From the entries, copy out every line in which the word "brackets" is found.
*** Material for this exercise ***
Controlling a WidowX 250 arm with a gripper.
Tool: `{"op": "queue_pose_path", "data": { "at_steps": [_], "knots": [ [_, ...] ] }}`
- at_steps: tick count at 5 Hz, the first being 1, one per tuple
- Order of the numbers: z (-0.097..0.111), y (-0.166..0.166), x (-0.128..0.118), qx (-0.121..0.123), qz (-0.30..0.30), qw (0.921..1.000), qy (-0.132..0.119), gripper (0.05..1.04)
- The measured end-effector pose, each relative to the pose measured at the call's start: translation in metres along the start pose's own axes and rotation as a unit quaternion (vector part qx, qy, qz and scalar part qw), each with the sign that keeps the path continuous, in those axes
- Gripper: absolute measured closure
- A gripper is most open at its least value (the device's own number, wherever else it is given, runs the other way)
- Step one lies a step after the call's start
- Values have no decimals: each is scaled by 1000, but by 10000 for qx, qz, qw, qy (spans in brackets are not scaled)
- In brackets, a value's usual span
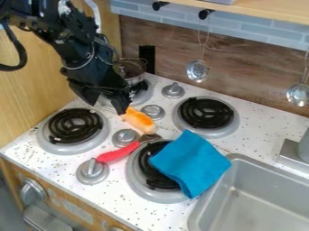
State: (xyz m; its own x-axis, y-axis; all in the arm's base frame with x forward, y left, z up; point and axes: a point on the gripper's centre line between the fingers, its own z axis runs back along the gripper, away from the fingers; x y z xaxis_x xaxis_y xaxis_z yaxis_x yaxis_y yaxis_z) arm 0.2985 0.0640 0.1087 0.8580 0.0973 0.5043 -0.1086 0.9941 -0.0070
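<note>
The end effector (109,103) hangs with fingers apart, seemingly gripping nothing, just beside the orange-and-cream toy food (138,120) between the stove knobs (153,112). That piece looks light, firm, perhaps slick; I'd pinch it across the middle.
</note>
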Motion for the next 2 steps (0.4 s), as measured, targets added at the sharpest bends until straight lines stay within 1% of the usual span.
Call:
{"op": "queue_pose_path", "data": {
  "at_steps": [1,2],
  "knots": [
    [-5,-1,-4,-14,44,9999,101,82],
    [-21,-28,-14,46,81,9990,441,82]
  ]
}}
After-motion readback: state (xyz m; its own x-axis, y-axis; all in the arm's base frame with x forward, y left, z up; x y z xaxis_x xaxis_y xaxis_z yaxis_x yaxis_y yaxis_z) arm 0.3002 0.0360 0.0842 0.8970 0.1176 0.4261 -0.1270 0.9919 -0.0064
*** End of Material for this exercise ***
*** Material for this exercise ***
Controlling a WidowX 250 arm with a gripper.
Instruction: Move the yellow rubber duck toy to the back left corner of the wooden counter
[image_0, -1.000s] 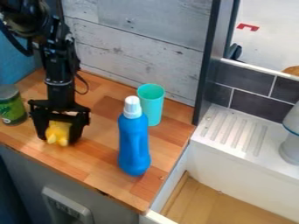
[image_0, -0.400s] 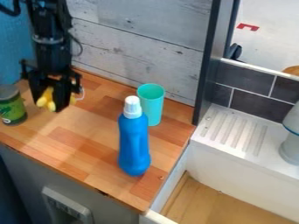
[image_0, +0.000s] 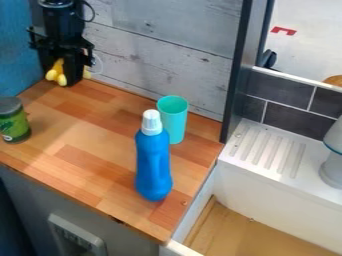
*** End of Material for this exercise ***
→ Result of this task:
- Values have no decimals: each is scaled by 1000, but by 10000 for qx, qz, qw, qy (spans in brackets are not scaled)
- In brackets, a value's usual span

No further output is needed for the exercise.